* Task prompt: Exact copy, pictures excluded: reproduce every record below.

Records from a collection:
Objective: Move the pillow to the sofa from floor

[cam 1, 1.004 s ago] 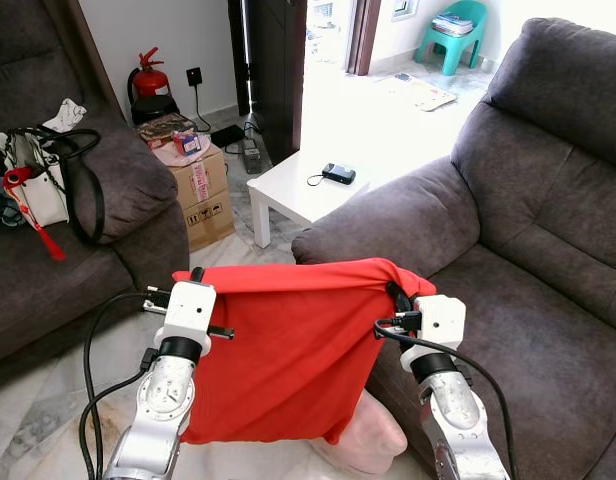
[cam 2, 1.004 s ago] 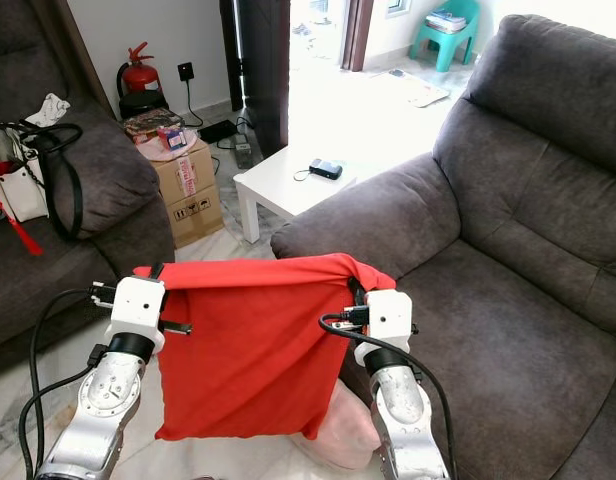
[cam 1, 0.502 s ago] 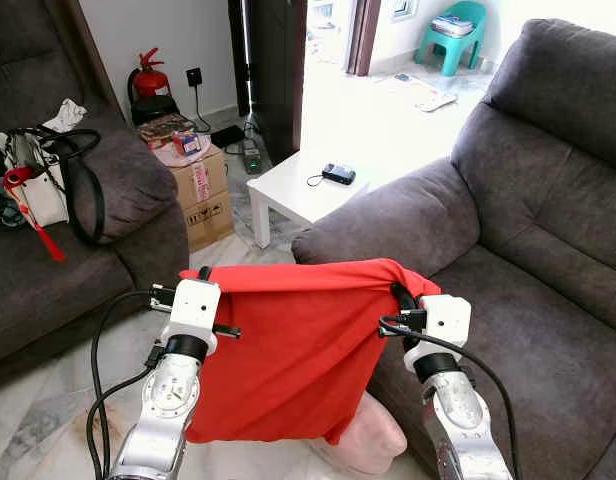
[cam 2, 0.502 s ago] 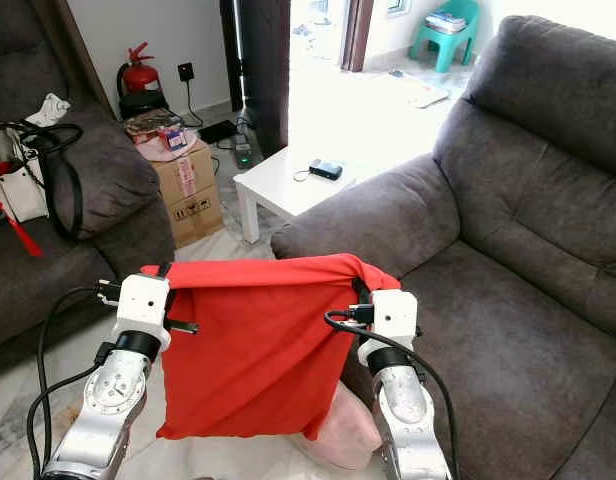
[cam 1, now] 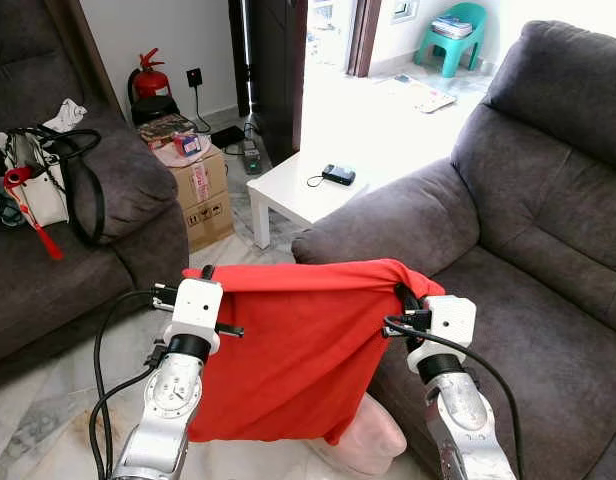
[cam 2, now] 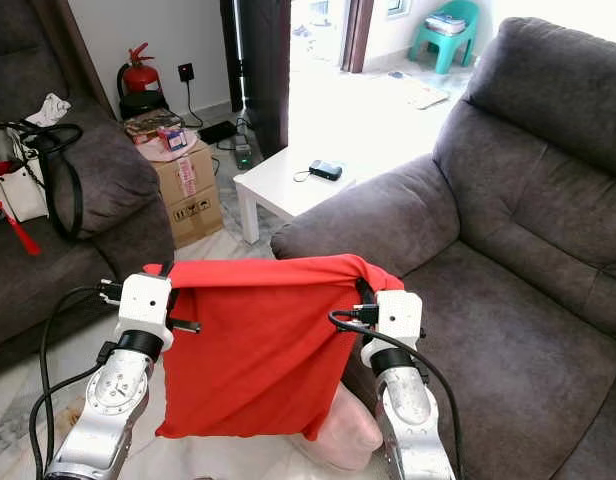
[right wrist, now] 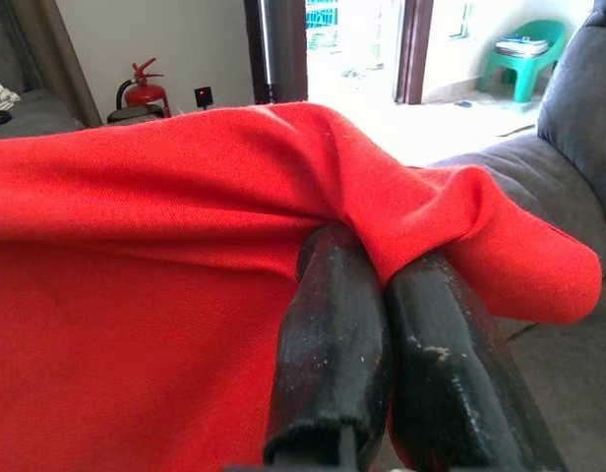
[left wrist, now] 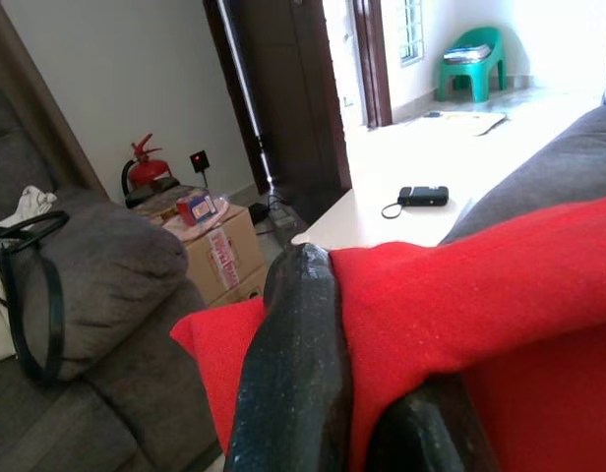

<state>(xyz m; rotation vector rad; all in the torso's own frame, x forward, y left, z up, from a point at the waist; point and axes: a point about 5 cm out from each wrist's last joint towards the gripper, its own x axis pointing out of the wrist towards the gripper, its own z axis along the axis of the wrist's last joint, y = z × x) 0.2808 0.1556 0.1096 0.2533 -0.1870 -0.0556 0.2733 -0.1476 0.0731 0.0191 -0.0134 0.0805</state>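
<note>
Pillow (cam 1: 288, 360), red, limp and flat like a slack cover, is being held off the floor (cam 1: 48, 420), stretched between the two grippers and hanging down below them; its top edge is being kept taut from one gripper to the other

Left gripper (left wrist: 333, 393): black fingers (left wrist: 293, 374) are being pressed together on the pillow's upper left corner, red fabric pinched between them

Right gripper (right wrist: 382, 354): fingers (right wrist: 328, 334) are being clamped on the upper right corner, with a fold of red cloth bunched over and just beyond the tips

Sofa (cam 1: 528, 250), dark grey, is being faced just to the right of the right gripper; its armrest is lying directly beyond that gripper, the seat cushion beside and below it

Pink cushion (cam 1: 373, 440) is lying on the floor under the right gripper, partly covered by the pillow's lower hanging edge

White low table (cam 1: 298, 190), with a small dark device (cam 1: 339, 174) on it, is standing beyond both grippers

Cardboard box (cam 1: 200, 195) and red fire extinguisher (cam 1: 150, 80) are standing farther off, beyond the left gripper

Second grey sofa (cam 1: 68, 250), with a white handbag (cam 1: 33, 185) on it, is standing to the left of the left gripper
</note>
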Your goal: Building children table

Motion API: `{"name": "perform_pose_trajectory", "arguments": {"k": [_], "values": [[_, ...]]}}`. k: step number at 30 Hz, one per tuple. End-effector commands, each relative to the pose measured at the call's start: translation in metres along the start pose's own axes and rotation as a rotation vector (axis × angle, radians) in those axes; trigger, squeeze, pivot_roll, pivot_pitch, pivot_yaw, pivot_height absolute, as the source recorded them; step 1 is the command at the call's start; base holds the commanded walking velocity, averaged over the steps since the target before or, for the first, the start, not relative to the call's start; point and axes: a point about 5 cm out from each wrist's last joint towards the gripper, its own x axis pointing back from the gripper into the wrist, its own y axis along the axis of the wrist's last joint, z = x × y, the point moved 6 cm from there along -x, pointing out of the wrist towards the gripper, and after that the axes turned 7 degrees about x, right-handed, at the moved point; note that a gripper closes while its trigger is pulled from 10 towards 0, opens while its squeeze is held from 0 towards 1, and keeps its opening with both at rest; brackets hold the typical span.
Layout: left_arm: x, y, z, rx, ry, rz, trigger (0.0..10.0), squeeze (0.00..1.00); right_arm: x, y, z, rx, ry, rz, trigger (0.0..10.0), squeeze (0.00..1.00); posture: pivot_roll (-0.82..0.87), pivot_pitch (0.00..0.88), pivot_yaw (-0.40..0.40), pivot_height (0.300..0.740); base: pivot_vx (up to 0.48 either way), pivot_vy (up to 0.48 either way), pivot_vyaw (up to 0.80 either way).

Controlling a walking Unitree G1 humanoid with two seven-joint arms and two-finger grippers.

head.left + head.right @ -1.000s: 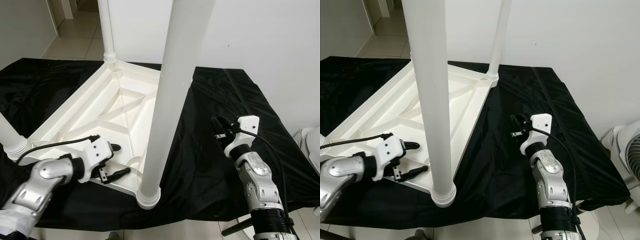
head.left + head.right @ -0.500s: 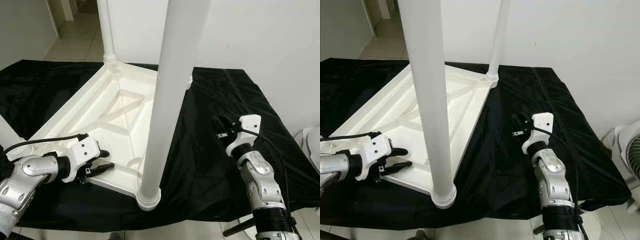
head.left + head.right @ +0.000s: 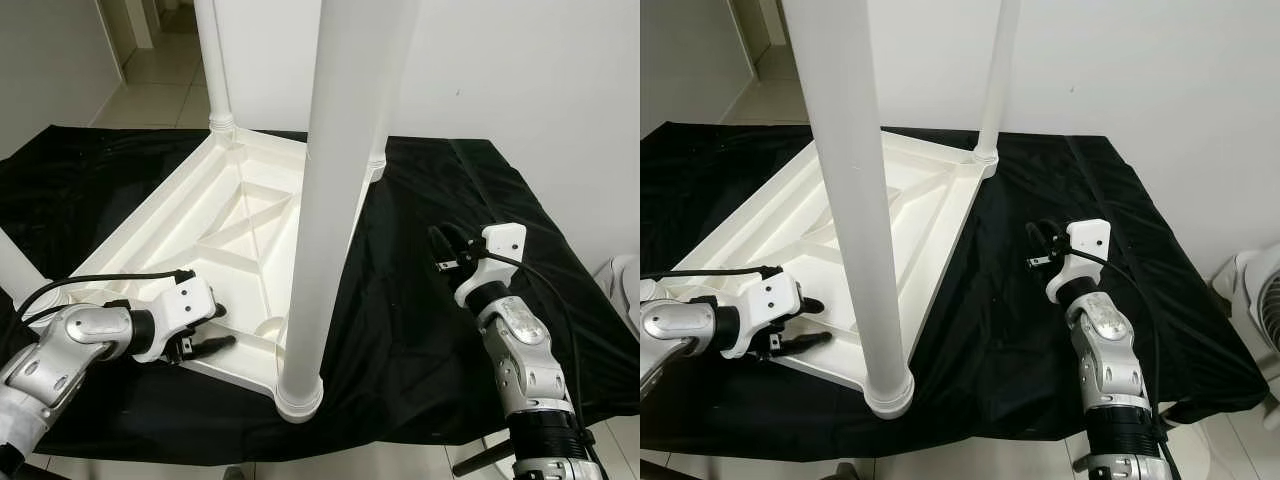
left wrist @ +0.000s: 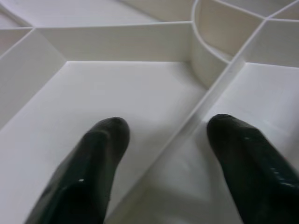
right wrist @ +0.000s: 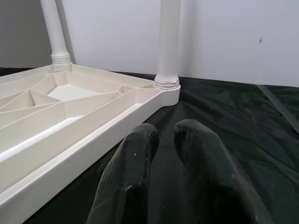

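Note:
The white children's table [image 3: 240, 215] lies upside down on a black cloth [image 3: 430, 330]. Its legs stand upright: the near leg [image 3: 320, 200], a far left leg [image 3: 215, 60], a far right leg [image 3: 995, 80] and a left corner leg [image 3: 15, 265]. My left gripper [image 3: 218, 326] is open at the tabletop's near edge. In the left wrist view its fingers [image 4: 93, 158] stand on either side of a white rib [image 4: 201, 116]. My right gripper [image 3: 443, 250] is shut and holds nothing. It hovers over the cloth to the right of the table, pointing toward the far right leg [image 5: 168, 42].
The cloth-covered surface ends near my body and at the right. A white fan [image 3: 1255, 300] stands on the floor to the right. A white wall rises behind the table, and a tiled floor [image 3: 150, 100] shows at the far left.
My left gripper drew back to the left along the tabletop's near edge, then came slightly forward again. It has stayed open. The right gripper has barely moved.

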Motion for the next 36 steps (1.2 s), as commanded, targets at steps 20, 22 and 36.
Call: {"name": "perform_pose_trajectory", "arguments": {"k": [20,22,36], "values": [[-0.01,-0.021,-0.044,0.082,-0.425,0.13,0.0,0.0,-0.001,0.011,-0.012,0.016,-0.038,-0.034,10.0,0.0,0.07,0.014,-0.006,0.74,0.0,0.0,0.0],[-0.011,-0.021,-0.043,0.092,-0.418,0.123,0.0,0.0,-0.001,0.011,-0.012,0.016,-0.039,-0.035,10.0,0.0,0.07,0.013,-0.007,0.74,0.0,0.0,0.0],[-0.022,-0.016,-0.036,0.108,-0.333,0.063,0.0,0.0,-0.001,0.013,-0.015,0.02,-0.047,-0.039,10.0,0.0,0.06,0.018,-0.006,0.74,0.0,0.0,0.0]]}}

* Answer below:
Objective: Move the pillow to the sofa from floor

[cam 1, 1.004 s ago] 
[cam 2, 1.004 s ago] 
[cam 1, 0.502 s ago] 
[cam 2, 0.502 s ago] 
[cam 1, now] 
[cam 2, now] 
[right wrist, now] 
[left wrist, now] 

<state>(xyz m; rotation vector rad; all in the torso's own frame, x forward, y left, z up, from a point at the waist; point and axes: a point about 5 cm out from each wrist's last joint towards the gripper, its own x axis pointing out of the wrist towards the gripper, its own z axis along the axis of the wrist's last joint, y = z × x) 0.2808 0.1556 0.1096 0.2533 -0.1870 -0.0556 0.2733 -0.1476 0.0731 0.0191 -0.0134 0.0805</state>
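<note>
Pillow (cam 1: 288, 360), red, limp and flat like a slack cover, is being held off the floor (cam 1: 48, 420), stretched between the two grippers and hanging down below them; its top edge is being kept taut from one gripper to the other

Left gripper (left wrist: 333, 393): black fingers (left wrist: 293, 374) are being pressed together on the pillow's upper left corner, red fabric pinched between them

Right gripper (right wrist: 382, 354): fingers (right wrist: 328, 334) are being clamped on the upper right corner, with a fold of red cloth bunched over and just beyond the tips

Sofa (cam 1: 528, 250), dark grey, is being faced just to the right of the right gripper; its armrest is lying directly beyond that gripper, the seat cushion beside and below it

Pink cushion (cam 1: 373, 440) is lying on the floor under the right gripper, partly covered by the pillow's lower hanging edge

White low table (cam 1: 298, 190), with a small dark device (cam 1: 339, 174) on it, is standing beyond both grippers

Cardboard box (cam 1: 200, 195) and red fire extinguisher (cam 1: 150, 80) are standing farther off, beyond the left gripper

Second grey sofa (cam 1: 68, 250), with a white handbag (cam 1: 33, 185) on it, is standing to the left of the left gripper
</note>
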Your goal: Building children table

Motion API: `{"name": "perform_pose_trajectory", "arguments": {"k": [_], "values": [[_, ...]]}}`. k: step number at 30 Hz, one per tuple. End-effector commands, each relative to the pose measured at the call's start: translation in metres along the start pose's own axes and rotation as a rotation vector (axis × angle, radians) in those axes; trigger, squeeze, pivot_roll, pivot_pitch, pivot_yaw, pivot_height absolute, as the source recorded them; step 1 is the command at the call's start; base holds the commanded walking velocity, averaged over the steps since the target before or, for the first, the start, not relative to the call's start; point and axes: a point about 5 cm out from each wrist's last joint towards the gripper, its own x axis pointing back from the gripper into the wrist, its own y axis along the axis of the wrist's last joint, z = x × y, the point moved 6 cm from there along -x, pointing out of the wrist towards the gripper, and after that the axes turned 7 degrees about x, right-handed, at the moved point; note that a gripper closes while its trigger is pulled from 10 towards 0, opens while its squeeze is held from 0 towards 1, and keeps its opening with both at rest; brackets hold the typical span.
Layout: left_arm: x, y, z, rx, ry, rz, trigger (0.0..10.0), squeeze (0.00..1.00); right_arm: x, y, z, rx, ry, rz, trigger (0.0..10.0), squeeze (0.00..1.00); posture: pivot_roll (-0.82..0.87), pivot_pitch (0.00..0.88), pivot_yaw (-0.40..0.40), pivot_height (0.300..0.740); base: pivot_vx (up to 0.48 either way), pivot_vy (up to 0.48 either way), pivot_vyaw (up to 0.80 either way).

Controlling a walking Unitree G1 humanoid with two seven-joint arms and two-finger grippers.

head.left + head.right @ -1.000s: 
head.left + head.right @ -0.500s: 
head.left + head.right @ +0.000s: 
left wrist @ +0.000s: 
right wrist @ +0.000s: 

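Note:
The white children's table [image 3: 240, 215] lies upside down on a black cloth [image 3: 430, 330]. Its legs stand upright: the near leg [image 3: 320, 200], a far left leg [image 3: 215, 60], a far right leg [image 3: 995, 80] and a left corner leg [image 3: 15, 265]. My left gripper [image 3: 218, 326] is open at the tabletop's near edge. In the left wrist view its fingers [image 4: 93, 158] stand on either side of a white rib [image 4: 201, 116]. My right gripper [image 3: 443, 250] is shut and holds nothing. It hovers over the cloth to the right of the table, pointing toward the far right leg [image 5: 168, 42].
The cloth-covered surface ends near my body and at the right. A white fan [image 3: 1255, 300] stands on the floor to the right. A white wall rises behind the table, and a tiled floor [image 3: 150, 100] shows at the far left.
My left gripper drew back to the left along the tabletop's near edge, then came slightly forward again. It has stayed open. The right gripper has barely moved.
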
Motion for the next 36 steps (1.2 s), as commanded, targets at steps 20, 22 and 36.
Call: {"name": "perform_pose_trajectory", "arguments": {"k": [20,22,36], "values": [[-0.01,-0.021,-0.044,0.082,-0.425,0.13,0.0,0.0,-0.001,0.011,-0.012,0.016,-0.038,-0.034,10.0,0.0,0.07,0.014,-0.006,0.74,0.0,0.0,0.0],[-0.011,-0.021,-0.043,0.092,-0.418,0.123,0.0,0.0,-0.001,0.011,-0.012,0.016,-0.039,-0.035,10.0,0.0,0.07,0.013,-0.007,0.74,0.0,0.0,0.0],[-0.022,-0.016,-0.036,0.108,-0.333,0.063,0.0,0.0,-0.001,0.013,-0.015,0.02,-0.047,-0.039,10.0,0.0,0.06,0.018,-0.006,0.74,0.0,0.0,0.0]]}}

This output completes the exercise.